YOUR GOAL:
Only the lines with "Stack" in them need to be copied from the listing.

MATERIAL PROVIDED:
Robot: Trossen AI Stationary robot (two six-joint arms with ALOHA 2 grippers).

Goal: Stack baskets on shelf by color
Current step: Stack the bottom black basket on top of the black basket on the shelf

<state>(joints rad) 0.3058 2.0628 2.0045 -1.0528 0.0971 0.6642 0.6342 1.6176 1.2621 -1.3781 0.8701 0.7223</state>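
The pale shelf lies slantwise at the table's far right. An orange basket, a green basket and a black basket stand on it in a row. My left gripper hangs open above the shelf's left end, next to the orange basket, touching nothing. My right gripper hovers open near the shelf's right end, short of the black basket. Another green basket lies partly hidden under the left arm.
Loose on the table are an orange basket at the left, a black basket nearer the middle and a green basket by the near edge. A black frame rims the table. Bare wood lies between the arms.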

WRITTEN ANSWER:
Goal: Stack baskets on shelf by color
Current step: Stack the bottom black basket on top of the black basket on the shelf

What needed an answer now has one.